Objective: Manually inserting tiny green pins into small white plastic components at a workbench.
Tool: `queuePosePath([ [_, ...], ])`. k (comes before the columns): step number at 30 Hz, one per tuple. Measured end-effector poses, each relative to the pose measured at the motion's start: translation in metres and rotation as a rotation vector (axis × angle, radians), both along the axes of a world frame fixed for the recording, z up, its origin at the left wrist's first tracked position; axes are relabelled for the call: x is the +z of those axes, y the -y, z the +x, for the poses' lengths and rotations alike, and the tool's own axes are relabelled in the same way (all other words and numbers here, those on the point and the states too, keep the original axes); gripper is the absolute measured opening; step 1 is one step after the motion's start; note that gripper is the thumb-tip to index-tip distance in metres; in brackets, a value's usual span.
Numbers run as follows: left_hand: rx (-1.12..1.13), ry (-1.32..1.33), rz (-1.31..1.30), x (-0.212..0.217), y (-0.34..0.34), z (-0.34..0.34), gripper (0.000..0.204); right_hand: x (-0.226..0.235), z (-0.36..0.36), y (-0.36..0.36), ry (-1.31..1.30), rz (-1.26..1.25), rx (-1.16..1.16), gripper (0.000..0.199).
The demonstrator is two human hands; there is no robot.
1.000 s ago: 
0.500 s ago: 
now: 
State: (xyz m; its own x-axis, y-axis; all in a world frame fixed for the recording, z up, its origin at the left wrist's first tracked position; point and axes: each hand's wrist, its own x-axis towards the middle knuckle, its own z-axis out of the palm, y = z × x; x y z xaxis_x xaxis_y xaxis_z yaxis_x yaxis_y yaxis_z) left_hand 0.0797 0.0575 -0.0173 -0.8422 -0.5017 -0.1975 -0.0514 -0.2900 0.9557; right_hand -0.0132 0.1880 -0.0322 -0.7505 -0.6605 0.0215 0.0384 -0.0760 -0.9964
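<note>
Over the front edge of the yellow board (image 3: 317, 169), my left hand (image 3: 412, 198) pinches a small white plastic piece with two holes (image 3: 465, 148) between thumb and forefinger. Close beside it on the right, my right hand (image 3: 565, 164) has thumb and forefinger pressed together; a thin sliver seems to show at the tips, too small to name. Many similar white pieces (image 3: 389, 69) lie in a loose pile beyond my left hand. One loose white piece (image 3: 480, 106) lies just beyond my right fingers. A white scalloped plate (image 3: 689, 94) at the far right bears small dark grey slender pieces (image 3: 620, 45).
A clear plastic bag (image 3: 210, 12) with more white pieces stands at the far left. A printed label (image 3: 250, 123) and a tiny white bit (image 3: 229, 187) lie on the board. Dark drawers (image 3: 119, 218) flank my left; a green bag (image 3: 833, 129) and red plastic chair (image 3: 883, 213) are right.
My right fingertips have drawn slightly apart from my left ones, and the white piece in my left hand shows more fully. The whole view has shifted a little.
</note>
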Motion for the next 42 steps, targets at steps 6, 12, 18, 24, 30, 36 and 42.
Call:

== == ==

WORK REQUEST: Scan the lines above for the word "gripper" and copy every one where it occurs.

WRITTEN SOLUTION:
Tool: `queuePosePath([ [_, ...], ])`. k (comes before the columns): step number at 30 Hz, one per tuple. Measured end-effector poses, each relative to the pose measured at the motion's start: translation in metres and rotation as a rotation vector (axis × angle, radians), both along the axes of a world frame fixed for the recording, z up, its origin at the left wrist's first tracked position; axes are relabelled for the call: x is the +z of those axes, y the -y, z the +x, for the poses' lengths and rotations alike, and the tool's own axes are relabelled in the same way (all other words and numbers here, those on the point and the states too, keep the original axes); gripper is the absolute measured opening; step 1 is one step after the motion's start; note that gripper is the thumb-tip to index-tip distance in metres; in brackets, a value's usual span.
Numbers run as follows: left_hand: rx (-1.12..1.13), ry (-1.32..1.33), rz (-1.31..1.30), x (-0.212..0.217), y (-0.34..0.34), z (-0.34..0.34), gripper (0.000..0.204); right_hand: x (-0.226..0.235), z (-0.36..0.36), y (-0.36..0.36), ry (-1.31..1.30), rz (-1.26..1.25), rx (-1.16..1.16), gripper (0.000..0.199).

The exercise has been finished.